Benjamin and John agreed to meet him at the local Starbucks and listened as Tom read the pages aloud.

"Wow, Tom, that is fabulous." Benjamin said, "Absolutely fabulous. Except, I really don't think that second paragraph does it for me. Do you think you could change that?"

Thomas' shoulders sank. Of course, he'd wanted them to love it. He'd wanted them to say it was perfect. He'd wanted them to say, "Tom, it is ready for publication." But, the moment Benjamin pointed out that second paragraph, Thomas knew Benjamin was right. He'd have to change it.

"I agree with Ben,"John said, "Except you also lost me on that fourth paragraph where you start doing an information dump. And you repeated the word "freedom" about six times. You'll need to think of a few different ways of saying that."

Thomas gathered up his manuscript, nodding and sighing, and thanked his critique friends. Except for one or two things that he truly believed were just right the way they were, the rest he would change. He shuffled back home and up to his study. He opened the ink and began his revisions.

He worked on them for the next two days, writing and rewriting until perfection stared back at him. He smiled. They are going to love it, he thought.

The next morning, July 1, he headed off to work, his manuscript in the trunk, and let his mind drift to the regular meeting of his entire critique group. This would be a terrific night. It would be the night they said, "Tom, start trying to find an agent."

He whistled as he walked into the meeting, and sank onto the hard wooden chair, arranging his manuscript in a neat pile.

"Let's let Tom read first everyone," Benjamin announced. "I really think he has something there and I think you'll think so too."

Thomas read to the silent room, and when he finished, the entire critique group burst into applause. Never had Thomas felt such a thrill. Then Samuel said, "That is a great first draft, Tom. Excellent."

Thomas sighed.

"Now, in that fourth paragraph, I'd like to see you take out some of that wording. It sounds like a lot of information dump. And are you aware you repeated the word "freedom" three times?"

And so it went, more changes, more revisions, more re-writes. He groaned.

"Geeeeez, Tom, if you don't like our suggestions, that's okay, it is just that it is hard to get something published in today's market," Benjamin said.

"Yes, I know," Tom agreed, a decided lack of enthusiasm coloring his voice.

"He could always try self-publishing," George said.

"I'll do the revisions," Tom said. "And maybe I will self-publish." He took the work-in-progress home and over the next couple of days, carefully revised, read, revised, read and revised.

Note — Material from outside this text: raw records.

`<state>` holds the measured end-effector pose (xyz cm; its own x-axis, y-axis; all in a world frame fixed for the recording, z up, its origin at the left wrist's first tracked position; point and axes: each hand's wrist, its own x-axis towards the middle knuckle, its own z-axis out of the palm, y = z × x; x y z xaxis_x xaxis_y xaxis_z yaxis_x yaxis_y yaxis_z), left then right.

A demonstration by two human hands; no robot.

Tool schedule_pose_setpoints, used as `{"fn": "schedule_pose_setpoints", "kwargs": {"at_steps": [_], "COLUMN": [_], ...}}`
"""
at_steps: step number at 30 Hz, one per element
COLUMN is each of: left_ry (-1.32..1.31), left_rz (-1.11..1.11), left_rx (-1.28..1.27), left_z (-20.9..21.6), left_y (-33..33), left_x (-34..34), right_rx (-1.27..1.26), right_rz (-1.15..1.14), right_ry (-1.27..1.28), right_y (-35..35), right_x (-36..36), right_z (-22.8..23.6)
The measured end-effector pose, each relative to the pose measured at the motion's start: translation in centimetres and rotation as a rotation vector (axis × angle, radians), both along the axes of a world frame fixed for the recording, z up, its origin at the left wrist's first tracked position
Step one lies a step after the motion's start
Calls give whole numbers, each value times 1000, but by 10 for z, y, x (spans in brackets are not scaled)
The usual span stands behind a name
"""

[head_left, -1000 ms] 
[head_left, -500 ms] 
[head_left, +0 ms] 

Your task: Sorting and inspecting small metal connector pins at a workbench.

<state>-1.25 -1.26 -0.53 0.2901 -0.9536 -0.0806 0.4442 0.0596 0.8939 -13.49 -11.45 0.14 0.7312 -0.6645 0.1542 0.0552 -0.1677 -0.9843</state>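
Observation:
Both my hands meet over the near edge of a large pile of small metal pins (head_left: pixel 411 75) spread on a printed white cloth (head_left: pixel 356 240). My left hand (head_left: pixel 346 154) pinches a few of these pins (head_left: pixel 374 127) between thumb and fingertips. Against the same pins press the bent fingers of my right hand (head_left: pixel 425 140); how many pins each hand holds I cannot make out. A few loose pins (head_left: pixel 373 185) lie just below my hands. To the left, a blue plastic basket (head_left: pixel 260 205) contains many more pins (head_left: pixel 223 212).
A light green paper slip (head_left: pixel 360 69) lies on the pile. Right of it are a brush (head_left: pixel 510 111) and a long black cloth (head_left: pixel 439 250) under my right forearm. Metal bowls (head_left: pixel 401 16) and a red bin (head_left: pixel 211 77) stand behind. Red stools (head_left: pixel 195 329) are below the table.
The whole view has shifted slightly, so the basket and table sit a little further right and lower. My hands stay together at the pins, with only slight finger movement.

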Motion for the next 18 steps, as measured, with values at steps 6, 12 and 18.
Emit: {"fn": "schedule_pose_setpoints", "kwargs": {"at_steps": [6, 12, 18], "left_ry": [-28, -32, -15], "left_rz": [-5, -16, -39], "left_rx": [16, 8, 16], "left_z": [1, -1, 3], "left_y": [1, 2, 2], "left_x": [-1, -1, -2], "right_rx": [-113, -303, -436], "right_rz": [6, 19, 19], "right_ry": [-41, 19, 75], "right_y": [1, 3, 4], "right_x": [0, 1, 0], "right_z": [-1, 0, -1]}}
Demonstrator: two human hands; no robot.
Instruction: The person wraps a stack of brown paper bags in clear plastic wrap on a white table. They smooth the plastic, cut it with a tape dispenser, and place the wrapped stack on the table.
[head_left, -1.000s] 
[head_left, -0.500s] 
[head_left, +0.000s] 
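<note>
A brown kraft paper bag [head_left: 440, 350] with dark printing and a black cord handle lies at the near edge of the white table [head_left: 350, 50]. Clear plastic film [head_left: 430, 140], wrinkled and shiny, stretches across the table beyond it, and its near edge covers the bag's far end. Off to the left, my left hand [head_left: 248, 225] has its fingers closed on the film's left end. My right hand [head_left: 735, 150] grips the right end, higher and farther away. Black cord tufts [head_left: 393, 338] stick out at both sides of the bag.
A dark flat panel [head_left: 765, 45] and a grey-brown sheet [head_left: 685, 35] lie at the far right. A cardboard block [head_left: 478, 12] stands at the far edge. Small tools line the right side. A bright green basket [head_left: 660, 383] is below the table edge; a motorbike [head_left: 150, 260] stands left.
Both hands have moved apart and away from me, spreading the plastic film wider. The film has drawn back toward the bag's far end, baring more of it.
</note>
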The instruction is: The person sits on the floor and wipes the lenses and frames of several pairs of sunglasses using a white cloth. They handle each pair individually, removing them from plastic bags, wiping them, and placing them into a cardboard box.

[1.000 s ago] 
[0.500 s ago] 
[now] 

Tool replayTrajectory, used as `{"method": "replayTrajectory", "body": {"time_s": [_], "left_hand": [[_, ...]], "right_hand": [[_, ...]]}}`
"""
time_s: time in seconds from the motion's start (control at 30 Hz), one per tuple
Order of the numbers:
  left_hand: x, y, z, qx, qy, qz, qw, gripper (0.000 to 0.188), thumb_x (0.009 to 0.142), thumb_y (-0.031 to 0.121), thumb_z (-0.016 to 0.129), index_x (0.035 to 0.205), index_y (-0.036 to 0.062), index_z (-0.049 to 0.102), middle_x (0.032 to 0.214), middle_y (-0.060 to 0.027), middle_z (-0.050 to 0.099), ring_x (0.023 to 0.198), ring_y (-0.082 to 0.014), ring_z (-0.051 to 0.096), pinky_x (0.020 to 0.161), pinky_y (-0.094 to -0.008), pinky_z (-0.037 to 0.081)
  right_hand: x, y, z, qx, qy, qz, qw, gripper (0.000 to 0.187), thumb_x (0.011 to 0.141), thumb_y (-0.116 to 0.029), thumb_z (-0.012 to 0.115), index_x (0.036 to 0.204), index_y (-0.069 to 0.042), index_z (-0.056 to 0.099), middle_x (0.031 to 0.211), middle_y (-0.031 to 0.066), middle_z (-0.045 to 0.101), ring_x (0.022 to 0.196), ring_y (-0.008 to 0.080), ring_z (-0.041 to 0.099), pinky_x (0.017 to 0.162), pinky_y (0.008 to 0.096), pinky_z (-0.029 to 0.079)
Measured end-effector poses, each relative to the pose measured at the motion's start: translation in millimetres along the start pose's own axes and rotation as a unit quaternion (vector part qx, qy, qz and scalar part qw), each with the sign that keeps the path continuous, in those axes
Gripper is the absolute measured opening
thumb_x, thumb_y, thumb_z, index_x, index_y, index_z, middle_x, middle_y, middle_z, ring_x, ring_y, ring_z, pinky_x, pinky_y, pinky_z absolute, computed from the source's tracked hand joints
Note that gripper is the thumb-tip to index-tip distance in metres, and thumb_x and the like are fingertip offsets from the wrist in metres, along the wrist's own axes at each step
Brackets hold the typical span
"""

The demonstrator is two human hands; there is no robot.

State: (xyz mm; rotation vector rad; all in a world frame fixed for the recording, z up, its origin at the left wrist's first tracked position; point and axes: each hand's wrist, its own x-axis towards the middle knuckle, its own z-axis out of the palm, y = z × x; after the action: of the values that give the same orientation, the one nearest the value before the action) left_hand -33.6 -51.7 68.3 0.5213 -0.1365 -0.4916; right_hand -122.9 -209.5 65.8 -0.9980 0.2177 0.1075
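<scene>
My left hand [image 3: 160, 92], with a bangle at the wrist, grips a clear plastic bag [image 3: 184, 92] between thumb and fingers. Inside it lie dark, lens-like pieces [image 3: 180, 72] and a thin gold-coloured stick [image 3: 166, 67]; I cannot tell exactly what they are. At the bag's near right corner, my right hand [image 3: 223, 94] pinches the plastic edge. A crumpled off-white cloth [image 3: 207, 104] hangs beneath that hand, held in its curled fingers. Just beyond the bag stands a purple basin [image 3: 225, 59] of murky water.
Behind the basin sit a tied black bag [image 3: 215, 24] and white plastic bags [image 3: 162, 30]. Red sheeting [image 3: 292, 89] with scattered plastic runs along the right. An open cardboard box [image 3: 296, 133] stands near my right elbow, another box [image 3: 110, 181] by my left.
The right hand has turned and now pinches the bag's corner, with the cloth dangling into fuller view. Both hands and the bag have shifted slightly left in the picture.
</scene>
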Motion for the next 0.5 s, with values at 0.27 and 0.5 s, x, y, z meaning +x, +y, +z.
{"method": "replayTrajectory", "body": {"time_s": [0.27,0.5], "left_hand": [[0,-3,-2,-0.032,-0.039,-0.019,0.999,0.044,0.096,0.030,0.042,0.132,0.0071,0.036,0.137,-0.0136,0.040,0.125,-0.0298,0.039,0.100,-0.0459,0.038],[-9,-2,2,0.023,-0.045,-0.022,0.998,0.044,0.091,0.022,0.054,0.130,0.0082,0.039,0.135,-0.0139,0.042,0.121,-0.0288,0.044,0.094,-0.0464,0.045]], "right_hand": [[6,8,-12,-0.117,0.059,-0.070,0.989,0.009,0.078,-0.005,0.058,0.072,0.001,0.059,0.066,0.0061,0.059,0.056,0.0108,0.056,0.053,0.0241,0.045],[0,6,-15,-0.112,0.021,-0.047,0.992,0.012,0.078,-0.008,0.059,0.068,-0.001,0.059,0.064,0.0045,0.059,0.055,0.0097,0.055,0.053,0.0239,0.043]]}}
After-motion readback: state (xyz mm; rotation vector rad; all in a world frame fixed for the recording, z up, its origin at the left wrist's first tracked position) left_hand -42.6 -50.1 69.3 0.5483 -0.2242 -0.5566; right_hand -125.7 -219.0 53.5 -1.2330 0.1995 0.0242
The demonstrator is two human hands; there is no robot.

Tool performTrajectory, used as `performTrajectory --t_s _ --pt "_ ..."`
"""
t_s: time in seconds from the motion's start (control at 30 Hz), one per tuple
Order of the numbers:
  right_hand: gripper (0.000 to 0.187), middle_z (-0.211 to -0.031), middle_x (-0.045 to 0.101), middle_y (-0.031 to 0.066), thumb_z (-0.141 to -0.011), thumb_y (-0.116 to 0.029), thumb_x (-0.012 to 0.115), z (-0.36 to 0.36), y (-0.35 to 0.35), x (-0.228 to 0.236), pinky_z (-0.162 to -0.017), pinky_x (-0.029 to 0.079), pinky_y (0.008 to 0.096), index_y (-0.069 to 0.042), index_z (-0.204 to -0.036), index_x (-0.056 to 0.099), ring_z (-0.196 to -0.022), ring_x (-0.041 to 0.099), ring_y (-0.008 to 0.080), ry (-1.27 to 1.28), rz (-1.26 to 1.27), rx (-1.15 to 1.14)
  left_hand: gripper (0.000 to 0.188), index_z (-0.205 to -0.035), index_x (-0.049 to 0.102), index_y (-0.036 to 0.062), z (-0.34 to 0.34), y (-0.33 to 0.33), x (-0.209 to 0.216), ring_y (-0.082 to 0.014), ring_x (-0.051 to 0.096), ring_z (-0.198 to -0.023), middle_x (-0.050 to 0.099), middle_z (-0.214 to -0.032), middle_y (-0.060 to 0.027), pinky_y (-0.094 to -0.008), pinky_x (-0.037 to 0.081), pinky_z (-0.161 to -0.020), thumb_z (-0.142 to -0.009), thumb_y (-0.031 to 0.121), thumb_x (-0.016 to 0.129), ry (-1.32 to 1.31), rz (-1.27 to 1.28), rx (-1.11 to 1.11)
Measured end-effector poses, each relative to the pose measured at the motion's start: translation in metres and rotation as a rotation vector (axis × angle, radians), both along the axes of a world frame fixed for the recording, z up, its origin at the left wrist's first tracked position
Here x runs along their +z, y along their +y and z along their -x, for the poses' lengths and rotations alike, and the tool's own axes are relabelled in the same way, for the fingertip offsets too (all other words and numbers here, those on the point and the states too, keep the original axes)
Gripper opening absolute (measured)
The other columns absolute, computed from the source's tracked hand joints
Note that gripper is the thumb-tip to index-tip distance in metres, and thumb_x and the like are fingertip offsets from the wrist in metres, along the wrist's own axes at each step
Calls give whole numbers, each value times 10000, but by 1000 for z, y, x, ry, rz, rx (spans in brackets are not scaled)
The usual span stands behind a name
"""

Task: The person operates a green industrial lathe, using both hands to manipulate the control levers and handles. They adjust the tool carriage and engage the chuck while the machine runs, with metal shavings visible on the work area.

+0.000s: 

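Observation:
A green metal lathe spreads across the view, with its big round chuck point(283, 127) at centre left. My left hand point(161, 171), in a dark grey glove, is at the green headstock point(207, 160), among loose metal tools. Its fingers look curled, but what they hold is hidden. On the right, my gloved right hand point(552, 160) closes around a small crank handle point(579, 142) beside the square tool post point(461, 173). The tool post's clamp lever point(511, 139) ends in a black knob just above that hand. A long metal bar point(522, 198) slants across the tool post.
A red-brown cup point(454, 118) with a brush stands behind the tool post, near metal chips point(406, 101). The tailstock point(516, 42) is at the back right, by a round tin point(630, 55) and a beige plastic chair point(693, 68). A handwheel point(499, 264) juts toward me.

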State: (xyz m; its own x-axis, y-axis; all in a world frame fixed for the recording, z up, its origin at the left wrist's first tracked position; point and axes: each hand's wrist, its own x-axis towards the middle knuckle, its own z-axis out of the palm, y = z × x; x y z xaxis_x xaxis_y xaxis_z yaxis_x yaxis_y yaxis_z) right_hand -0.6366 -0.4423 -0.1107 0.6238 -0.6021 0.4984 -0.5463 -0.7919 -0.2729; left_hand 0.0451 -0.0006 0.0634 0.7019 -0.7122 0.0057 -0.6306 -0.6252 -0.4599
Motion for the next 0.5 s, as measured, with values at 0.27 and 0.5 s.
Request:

He brought it back to the group on July 4, 1776. His fingers shook and his voice cracked as he read it aloud. When he was finished, the members of his critique group nodded.

"I think you are ready for publication, Thomas," they all said, slapping him on the back and breaking out a bottle of champagne. "Let's all sign this copy and go down to Kinkos."

And that is the story of how our Declaration of Independence came to be. I'm not exactly sure about Starbucks or Kinkos. But I know exactly how Thomas Jefferson felt every time he thought he had it finished, only to be told by his critique group to get back to revisions.

Thanks to all the critique groups out there that help an author succeed. A special thanks to the Dead Bunny Club, my own critique group.